§ **WHAT THE TASK ASKS**:
If a line in the records below holds the word "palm", copy it.

Saved entries
# # # # #

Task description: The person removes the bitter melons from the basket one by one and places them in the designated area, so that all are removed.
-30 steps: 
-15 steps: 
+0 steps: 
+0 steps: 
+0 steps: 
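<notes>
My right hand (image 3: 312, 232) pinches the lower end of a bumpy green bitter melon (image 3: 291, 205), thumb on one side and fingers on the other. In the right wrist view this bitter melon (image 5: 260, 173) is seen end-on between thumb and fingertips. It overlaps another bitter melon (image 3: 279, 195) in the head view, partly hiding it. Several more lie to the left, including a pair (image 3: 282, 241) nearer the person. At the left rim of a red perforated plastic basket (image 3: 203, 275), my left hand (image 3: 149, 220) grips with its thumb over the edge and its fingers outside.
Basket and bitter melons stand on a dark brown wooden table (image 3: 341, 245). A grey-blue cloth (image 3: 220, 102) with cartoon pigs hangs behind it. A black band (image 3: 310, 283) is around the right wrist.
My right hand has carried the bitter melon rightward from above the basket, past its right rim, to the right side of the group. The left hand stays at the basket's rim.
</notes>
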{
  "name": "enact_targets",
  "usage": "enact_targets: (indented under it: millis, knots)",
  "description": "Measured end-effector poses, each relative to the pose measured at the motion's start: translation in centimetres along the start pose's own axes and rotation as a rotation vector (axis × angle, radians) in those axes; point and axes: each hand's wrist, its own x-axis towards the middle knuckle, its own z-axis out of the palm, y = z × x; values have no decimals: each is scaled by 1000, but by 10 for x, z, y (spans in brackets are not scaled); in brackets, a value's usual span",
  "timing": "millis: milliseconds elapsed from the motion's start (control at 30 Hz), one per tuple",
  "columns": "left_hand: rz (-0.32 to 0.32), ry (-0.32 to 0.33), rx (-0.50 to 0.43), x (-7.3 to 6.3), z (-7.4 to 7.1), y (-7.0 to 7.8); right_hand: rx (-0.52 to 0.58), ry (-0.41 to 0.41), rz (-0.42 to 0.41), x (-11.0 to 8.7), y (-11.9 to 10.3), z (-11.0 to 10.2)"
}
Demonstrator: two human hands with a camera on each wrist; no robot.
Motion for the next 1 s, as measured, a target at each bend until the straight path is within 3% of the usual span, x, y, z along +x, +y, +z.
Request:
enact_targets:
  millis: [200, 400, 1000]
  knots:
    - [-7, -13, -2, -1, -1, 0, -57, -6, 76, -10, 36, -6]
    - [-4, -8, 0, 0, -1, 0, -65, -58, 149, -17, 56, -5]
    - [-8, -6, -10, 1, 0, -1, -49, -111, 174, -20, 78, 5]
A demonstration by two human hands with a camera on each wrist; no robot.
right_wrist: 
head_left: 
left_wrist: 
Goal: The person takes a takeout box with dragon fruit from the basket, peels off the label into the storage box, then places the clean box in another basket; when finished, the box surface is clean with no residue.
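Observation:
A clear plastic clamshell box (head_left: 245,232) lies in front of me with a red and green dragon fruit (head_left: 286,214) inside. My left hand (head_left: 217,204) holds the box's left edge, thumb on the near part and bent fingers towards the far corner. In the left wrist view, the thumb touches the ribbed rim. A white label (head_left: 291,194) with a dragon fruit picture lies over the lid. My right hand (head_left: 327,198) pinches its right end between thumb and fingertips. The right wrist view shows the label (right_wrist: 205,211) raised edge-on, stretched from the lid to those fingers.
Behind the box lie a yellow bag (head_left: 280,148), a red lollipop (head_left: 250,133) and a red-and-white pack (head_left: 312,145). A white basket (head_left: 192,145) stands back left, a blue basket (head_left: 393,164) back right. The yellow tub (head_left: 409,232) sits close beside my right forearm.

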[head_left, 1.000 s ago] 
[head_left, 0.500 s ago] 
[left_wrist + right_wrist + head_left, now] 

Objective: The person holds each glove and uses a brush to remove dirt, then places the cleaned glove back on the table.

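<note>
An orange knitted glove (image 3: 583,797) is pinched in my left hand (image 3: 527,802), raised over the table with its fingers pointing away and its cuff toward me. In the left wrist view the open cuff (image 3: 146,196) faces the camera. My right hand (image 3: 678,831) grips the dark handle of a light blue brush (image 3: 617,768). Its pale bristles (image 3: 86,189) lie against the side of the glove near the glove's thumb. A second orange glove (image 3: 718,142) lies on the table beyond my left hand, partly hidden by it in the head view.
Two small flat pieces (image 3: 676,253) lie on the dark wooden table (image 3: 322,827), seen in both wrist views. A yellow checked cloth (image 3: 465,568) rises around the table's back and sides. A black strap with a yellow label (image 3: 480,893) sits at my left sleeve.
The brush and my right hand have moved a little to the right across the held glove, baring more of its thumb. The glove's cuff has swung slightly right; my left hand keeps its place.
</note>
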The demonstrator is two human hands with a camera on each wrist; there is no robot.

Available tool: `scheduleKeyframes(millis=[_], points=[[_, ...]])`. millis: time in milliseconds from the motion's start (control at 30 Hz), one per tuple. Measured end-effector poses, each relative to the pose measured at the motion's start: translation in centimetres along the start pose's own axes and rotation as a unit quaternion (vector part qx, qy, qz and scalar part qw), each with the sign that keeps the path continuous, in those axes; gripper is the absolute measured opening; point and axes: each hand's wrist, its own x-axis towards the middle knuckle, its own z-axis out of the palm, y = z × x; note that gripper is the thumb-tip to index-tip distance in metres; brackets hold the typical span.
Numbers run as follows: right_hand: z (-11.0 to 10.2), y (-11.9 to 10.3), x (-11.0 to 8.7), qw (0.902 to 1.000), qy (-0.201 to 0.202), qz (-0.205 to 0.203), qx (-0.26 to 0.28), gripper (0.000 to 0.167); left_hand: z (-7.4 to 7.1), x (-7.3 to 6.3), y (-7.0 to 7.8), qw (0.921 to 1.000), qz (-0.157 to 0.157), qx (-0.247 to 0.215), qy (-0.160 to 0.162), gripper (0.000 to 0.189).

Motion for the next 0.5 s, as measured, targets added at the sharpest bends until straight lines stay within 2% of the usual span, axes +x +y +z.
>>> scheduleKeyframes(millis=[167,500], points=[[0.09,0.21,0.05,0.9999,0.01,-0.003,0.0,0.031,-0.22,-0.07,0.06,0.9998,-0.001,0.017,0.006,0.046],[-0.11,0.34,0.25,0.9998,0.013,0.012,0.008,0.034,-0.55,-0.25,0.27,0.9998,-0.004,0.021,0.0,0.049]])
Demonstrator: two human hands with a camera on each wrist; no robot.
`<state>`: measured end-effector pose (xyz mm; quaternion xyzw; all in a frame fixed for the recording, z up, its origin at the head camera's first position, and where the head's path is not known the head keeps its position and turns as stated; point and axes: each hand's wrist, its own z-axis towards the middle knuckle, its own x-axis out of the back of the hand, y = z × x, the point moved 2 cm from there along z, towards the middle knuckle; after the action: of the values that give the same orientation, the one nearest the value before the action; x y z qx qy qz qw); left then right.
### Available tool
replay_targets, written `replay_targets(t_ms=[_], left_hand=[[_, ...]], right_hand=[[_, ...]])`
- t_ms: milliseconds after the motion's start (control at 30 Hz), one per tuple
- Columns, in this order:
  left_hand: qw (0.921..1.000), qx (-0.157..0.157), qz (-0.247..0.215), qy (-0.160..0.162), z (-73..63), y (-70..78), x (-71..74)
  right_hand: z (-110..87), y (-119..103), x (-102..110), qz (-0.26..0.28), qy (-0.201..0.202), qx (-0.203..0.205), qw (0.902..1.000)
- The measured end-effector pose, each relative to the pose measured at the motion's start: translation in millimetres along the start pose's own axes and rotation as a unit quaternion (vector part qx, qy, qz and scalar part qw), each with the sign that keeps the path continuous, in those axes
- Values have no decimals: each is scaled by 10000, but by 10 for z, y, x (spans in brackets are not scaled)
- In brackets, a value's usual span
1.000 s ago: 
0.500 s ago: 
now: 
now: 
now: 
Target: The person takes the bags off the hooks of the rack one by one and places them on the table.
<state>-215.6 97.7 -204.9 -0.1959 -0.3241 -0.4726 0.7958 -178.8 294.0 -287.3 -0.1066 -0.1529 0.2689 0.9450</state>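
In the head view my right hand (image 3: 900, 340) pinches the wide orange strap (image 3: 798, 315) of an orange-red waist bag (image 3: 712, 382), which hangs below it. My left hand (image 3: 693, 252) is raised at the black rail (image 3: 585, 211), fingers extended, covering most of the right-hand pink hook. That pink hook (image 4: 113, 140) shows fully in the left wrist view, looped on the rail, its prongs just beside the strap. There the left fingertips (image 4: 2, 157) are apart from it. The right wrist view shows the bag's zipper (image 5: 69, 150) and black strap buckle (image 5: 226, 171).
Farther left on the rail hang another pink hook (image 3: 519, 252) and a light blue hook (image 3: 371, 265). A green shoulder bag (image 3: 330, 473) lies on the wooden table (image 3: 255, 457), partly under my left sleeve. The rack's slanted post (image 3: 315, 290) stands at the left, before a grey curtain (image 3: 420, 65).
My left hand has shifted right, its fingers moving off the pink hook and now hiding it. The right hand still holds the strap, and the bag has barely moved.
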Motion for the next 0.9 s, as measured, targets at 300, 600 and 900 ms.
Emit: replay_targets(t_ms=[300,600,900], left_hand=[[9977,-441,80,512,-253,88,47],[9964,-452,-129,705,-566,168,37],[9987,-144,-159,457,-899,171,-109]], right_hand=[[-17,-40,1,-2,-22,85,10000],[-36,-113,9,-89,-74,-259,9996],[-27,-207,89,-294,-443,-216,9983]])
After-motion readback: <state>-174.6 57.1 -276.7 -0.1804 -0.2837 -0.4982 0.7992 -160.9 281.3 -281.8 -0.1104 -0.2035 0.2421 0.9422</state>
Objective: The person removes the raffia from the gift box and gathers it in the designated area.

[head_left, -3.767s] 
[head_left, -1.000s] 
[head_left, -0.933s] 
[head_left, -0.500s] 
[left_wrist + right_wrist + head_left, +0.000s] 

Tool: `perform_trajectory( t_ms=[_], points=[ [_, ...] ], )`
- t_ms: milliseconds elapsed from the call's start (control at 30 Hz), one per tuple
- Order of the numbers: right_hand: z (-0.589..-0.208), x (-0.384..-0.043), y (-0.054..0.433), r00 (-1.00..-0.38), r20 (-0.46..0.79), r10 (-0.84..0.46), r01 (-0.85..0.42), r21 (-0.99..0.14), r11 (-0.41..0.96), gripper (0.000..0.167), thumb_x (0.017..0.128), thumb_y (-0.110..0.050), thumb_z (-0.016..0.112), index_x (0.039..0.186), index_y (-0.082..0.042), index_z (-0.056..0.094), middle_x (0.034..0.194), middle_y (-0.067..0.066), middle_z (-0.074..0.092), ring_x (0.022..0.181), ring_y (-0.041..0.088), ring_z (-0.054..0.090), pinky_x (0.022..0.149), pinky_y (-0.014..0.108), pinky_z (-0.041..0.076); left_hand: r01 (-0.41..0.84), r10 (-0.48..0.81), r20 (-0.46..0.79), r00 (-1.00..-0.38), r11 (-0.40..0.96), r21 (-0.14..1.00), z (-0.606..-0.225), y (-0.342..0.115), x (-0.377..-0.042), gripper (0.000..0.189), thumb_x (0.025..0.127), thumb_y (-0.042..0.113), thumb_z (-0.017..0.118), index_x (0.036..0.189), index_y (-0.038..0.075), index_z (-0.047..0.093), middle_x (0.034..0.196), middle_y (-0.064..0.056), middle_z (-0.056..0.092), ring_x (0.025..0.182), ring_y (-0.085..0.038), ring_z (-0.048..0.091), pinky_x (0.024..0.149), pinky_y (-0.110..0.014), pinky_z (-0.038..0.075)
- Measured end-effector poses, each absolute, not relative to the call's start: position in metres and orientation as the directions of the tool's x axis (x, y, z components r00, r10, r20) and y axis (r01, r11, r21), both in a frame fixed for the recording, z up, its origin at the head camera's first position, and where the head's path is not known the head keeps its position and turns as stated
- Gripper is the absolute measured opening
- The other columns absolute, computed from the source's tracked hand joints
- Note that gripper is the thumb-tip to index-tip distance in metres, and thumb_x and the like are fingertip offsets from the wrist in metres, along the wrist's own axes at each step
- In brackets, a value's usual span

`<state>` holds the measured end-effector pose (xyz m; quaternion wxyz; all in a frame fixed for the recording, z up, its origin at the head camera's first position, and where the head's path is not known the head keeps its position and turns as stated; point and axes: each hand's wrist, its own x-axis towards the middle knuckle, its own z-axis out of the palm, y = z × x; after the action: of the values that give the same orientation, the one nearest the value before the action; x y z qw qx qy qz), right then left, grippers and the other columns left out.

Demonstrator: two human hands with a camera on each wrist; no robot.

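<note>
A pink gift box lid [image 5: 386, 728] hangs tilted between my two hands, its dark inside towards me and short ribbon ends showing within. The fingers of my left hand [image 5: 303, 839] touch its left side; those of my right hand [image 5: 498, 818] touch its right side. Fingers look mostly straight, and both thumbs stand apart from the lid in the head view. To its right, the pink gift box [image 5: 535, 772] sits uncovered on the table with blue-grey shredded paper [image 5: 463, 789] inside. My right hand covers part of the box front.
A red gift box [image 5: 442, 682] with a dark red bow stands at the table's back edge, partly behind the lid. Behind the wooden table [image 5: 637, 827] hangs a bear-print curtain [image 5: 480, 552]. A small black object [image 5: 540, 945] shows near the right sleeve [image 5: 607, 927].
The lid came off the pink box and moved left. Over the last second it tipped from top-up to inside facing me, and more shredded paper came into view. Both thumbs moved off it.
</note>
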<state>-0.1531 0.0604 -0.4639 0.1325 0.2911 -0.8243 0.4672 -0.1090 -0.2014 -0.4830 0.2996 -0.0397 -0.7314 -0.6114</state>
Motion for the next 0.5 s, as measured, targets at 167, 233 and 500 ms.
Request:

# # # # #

§ **OUTPUT OF THE EXERCISE**:
  "description": "Measured end-effector poses, each relative to the pose measured at the motion's start: translation in centimetres along the start pose's own axes and rotation as a rotation vector (axis × angle, radians) in those axes; point and axes: each hand's wrist, its own x-axis towards the middle knuckle, its own z-axis out of the palm, y = z × x; values have no decimals: each is scaled by 1000, but by 10 for x, z, y (spans in brackets are not scaled); in brackets, a value's usual span",
Available tool: `scheduleKeyframes(millis=[_], points=[[_, ...]])`. millis: time in milliseconds from the motion's start (control at 30 Hz), one per tuple. Measured end-effector poses, each relative to the pose measured at the motion's start: translation in centimetres along the start pose's own axes and rotation as a unit quaternion (vector part qx, qy, qz and scalar part qw), each with the sign that keeps the path continuous, in those axes; gripper is the absolute measured opening; point and axes: each hand's wrist, its own x-axis towards the middle knuckle, its own z-axis out of the palm, y = z × x; note that gripper is the thumb-tip to index-tip distance in metres; brackets hold the typical span.
`<state>` holds the measured end-effector pose (xyz m; quaternion wxyz; all in a frame fixed for the recording, z up, its origin at the head camera's first position, and where the head's path is not known the head keeps its position and turns as stated; point and axes: each hand's wrist, its own x-axis towards the middle knuckle, its own z-axis out of the palm, y = z × x; after the action: of the values that give the same orientation, the one nearest the value before the action; x y z qw qx qy qz), right then left, grippers and the other columns left out.

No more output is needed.